Wednesday, November 5, 2008

What is going on.

We have been so so busy. On Sunday we were asked to give a talk for this week. The talk is a great one it is by  President Dieter F. Uchtdorf " The Infinite Power Of Hope" the funny thing is we were just given this talk in Relief Society and I was think to myself, "I hope I don't have to give this one" I reread this talk on Sunday tyring to get familiar with it. Not know what the week held for me. 
We have been having some concerns about McKenna her speech, her hearing and her behavior. We went to have her tested for early intervention. But did not expect to hear this. First the good new her IQ is a genius but her behavior does not fit that. All three test show that she has Asperger my heart just dropped. I thought she was just mimicking thing that Tanner did but in a McKenna way. Do to the fact that she tested so high academically she does not qualify for early intervention. I asked them " can't she get in with the fact you guys say she has Aspergers?" again they told me that she is way to smart and I quote. " You can come back when her behavior get worse "  At that point I wanted to cry. "They keep on showing me her scores and telling me again that she did not qualify she was over by one point bring her back in 6 months or so." I began to loss hope and right then I stared to remember the word that I have read,  " the Infinite power of hope, The importance of hope and things we hope in and for. I heard them in my head like someone was reading them to me. I started to cry not for the reason of the test results but for the comforting words I was being giving. 
They also tested McKenna in her hearing which she did not pass so Rob and I went to the hospital the next day and got her retested. Which then she pasted in her left ear but her right ear has a little bit of hearing loss that may come and go this is quit normal. I have to say this was a big relief to hear. 
I have been trying to set goals for myself so today I told myself I would not raise my voice in anger all day long. ( i thought i should take it one day at a  time) . Now by doing this I  I real think I gave my address and all my info out to Satan. 
-1- Emma woke me up at 5:00 
-2- Mckenna went #2 in her underwear and would not let me clean her up. (eventually she let me) 
-3-  Tanner open my bathroom door and let McKenna in and they both got into my make up.
-4- McKenna throw a great tantrum in Target. legs kicking arms flaying and screaming her head off.
-5- Emma mixed up 3 sets of puzzle and made them one right after I cleaned them up. 
the list could go on and on but I did not raise my voice in anger not once. I did discipline them but never raising my voice in anger. 
This gives me hope that I can make it I will not put a red flag up on my door step for Satan to take away my hope. Instead I will put a white flag up for the Lord, I will surrender myself to the Lord and give him my trust, and hope. 

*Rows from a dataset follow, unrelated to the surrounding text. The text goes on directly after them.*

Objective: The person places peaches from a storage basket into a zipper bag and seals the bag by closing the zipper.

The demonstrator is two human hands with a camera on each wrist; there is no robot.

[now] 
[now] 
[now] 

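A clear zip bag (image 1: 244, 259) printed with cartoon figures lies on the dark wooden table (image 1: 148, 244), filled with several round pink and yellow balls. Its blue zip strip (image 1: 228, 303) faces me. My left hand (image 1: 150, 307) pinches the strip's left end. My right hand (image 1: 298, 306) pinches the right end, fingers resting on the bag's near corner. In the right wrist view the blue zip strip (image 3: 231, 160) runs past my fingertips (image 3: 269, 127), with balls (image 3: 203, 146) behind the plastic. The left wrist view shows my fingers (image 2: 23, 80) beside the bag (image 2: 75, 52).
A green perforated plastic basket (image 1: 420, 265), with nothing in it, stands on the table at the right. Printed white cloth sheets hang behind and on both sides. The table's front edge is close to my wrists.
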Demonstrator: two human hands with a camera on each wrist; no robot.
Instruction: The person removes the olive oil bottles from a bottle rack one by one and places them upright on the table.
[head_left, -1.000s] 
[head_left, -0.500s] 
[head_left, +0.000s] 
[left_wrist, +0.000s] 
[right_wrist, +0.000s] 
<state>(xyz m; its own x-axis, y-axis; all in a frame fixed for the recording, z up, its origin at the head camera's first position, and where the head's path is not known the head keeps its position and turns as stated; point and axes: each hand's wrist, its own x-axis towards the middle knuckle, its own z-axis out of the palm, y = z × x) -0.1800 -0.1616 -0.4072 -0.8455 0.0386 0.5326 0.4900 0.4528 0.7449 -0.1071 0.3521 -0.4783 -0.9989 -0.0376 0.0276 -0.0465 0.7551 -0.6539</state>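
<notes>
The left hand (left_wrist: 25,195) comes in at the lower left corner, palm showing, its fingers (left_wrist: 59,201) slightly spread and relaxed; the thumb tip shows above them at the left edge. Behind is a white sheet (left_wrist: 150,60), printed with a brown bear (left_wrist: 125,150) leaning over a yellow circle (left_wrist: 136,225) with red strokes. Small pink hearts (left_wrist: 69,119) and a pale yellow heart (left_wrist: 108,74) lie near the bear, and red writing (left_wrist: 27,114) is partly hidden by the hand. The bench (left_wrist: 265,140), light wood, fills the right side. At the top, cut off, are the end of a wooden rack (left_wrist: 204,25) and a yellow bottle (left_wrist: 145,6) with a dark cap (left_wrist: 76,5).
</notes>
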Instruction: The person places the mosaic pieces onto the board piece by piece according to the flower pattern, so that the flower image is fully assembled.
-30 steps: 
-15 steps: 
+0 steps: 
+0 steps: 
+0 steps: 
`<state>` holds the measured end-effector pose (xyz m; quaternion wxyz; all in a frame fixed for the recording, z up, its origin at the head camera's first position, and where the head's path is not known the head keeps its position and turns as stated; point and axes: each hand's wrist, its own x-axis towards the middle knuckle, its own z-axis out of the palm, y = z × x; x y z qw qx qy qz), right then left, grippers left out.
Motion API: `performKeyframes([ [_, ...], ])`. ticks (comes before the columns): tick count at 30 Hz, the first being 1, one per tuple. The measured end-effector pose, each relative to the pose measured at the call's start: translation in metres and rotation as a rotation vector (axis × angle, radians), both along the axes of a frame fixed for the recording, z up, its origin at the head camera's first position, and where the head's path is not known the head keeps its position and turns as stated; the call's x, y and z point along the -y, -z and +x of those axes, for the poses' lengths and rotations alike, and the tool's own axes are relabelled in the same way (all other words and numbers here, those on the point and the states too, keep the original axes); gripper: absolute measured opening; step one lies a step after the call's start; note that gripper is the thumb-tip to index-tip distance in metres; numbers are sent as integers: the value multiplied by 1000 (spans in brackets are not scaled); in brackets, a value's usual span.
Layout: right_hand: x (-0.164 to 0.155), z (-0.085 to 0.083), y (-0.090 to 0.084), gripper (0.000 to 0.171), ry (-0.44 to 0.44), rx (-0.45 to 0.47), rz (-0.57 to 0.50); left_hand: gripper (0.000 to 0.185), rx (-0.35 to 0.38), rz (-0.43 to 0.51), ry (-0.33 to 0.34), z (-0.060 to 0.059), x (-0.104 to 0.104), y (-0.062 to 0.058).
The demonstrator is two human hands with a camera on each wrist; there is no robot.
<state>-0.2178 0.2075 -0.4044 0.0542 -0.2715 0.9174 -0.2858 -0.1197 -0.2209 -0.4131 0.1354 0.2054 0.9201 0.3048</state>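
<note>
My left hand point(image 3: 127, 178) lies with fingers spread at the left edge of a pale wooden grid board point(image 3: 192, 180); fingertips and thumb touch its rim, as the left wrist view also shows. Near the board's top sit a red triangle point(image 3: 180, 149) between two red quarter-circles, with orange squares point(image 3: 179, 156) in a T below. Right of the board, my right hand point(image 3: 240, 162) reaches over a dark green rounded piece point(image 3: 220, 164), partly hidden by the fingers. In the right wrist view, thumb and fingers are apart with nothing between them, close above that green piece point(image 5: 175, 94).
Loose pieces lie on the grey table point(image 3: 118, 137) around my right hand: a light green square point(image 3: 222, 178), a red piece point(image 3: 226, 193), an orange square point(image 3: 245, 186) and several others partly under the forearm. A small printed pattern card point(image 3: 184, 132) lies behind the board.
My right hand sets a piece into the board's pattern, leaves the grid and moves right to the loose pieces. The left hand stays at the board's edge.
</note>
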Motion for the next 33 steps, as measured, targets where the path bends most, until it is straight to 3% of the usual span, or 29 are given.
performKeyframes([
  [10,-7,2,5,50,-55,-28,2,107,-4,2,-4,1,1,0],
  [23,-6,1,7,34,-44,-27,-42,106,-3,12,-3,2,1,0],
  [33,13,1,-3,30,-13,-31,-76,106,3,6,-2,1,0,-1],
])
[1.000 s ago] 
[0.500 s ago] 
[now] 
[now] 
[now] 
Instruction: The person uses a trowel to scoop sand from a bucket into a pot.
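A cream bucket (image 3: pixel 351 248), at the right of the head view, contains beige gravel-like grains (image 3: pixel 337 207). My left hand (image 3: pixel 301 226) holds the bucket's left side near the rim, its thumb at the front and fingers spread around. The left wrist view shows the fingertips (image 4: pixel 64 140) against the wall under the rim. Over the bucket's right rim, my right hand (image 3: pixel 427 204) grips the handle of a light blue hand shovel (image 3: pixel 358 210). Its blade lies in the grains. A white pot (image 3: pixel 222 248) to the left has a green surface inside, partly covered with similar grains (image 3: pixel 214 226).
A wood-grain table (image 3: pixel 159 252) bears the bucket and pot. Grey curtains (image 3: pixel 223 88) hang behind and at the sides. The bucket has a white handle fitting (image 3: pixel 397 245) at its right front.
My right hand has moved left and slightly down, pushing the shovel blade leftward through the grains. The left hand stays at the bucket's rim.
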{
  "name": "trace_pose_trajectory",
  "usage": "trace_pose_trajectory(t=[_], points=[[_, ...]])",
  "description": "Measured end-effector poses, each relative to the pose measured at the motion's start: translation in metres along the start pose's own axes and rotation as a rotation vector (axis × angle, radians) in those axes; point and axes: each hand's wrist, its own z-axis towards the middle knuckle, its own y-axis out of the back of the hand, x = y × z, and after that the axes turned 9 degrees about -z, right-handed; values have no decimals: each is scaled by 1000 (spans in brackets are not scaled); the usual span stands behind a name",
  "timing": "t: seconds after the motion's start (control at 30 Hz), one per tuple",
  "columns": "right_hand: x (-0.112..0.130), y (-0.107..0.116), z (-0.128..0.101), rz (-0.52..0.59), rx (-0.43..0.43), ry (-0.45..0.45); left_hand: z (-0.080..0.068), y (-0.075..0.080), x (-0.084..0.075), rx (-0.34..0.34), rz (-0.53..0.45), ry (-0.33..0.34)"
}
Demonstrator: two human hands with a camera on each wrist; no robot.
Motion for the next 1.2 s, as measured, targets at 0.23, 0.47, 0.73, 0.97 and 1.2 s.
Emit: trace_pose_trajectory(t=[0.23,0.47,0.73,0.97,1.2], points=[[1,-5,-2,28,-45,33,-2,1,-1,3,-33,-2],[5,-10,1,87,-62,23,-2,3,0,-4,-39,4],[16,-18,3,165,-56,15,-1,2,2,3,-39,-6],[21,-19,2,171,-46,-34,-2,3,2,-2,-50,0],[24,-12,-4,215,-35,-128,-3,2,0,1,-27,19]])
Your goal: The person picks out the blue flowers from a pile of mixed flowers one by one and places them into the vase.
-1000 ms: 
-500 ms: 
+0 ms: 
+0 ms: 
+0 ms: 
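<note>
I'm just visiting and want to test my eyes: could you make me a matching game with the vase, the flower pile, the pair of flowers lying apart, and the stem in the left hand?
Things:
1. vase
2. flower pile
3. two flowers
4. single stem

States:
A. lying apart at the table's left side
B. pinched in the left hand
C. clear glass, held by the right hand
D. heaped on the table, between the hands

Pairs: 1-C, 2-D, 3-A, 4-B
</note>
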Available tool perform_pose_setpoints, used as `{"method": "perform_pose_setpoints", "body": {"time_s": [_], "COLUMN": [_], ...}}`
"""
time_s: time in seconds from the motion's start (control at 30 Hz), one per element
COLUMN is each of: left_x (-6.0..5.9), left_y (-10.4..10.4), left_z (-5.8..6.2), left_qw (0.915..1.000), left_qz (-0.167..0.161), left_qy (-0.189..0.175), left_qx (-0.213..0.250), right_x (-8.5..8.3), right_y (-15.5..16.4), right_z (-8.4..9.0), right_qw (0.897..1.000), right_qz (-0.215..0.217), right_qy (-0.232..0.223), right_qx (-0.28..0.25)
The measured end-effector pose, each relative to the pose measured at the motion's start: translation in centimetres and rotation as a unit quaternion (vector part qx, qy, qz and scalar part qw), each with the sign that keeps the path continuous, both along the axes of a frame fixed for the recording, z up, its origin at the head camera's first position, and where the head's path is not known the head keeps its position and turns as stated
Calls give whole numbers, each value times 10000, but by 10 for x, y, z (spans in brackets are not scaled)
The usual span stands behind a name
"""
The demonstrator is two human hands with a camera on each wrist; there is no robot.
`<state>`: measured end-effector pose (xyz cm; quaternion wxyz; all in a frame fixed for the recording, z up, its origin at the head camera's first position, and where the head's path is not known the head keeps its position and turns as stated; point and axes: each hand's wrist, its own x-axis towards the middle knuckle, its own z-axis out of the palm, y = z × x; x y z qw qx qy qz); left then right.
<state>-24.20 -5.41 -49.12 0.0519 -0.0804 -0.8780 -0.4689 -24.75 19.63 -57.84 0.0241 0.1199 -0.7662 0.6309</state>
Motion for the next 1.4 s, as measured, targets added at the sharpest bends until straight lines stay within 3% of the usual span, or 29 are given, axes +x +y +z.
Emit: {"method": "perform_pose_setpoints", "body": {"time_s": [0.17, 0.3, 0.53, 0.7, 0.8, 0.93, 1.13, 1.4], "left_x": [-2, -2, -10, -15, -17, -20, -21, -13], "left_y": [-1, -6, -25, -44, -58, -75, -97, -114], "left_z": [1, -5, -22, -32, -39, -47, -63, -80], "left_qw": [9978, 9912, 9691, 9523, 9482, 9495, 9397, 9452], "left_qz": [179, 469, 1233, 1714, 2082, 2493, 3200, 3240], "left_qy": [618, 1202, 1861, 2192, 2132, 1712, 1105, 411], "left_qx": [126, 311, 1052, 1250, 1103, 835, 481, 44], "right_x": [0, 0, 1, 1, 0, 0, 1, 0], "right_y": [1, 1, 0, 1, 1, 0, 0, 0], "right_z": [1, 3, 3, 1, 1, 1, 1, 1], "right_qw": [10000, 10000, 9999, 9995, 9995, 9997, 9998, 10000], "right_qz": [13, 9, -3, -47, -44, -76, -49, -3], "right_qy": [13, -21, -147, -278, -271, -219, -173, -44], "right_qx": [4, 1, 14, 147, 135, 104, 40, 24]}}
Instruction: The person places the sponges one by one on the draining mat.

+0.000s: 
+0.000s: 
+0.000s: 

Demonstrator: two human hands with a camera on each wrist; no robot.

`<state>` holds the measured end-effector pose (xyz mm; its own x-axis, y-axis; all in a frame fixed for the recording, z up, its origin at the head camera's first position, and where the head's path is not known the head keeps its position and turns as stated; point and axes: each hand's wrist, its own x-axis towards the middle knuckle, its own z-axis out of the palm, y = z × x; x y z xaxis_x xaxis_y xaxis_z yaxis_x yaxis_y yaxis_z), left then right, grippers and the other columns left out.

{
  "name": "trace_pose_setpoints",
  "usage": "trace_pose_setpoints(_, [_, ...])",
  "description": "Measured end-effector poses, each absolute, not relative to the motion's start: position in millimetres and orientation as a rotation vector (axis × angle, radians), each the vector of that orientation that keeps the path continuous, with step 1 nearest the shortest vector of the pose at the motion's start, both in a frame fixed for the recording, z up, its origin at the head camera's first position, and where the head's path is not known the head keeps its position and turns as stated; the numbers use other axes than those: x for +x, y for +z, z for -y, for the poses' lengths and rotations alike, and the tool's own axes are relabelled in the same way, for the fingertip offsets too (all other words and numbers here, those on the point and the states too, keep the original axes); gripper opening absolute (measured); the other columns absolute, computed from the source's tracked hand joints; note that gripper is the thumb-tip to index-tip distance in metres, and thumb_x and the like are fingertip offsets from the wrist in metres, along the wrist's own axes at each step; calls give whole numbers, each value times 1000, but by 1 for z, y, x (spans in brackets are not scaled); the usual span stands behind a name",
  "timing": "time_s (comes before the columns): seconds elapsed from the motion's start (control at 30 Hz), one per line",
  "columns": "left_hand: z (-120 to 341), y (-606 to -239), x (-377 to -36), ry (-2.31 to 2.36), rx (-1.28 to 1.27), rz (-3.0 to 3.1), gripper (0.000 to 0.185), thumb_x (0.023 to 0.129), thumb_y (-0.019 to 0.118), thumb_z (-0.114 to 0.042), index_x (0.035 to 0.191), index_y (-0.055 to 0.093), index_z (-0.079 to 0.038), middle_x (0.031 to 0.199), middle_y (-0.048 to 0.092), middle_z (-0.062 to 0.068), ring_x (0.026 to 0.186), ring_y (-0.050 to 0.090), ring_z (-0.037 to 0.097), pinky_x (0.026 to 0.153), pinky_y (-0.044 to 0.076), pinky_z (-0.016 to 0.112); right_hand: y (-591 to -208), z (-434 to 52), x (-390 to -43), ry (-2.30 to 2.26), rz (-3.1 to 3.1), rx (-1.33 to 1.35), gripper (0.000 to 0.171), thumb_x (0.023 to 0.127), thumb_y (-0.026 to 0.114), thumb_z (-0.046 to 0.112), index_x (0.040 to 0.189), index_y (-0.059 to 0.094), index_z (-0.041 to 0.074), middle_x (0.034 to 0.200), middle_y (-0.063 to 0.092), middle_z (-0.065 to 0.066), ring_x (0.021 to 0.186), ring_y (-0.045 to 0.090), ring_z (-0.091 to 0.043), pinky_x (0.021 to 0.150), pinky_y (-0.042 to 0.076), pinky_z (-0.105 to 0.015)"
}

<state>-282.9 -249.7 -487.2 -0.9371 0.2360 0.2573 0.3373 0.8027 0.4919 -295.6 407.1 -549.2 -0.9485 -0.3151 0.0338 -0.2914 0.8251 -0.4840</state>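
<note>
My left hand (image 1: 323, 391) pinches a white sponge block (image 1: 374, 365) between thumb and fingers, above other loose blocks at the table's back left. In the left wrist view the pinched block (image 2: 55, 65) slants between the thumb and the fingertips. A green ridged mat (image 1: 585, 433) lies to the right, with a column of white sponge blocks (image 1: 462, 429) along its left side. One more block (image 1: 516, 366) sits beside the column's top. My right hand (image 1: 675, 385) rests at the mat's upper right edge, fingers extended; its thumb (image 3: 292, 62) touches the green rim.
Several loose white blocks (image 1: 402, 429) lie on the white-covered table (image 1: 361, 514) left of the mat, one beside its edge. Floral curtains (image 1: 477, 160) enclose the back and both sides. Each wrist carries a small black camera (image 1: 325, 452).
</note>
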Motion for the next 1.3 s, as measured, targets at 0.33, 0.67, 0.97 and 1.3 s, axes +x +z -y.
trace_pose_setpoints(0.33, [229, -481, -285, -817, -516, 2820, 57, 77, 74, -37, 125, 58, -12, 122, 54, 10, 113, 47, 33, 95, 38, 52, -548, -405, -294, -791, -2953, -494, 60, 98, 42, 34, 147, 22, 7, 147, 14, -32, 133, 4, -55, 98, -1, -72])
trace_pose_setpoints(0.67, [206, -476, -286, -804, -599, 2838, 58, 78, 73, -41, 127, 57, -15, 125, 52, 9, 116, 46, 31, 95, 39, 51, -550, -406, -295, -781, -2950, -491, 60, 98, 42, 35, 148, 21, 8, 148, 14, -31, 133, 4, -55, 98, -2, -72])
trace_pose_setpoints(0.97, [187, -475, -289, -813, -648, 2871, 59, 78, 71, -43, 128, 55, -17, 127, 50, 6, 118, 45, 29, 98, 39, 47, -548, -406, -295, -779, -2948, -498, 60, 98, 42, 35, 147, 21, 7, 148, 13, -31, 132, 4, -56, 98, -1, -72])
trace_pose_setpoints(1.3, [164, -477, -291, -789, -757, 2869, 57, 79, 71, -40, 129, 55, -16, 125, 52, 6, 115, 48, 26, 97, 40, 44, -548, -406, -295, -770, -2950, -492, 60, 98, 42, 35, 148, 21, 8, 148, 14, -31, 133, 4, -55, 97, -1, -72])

***** Here is what I need from you guys I would love to know what Hope means to you?****
I would love to use it in my talk if you would not mind. 
O and if anyone has any info on Aspergers please do share.

P.S. I also voted for the first time good times.

4 comments:

  1. There is a lady in my ward that's in YW with me - I think her son has Aspergers. I'll ask her to make sure, but maybe you can talk to her and get some support there. And good job on not raising your voice! That would be really hard!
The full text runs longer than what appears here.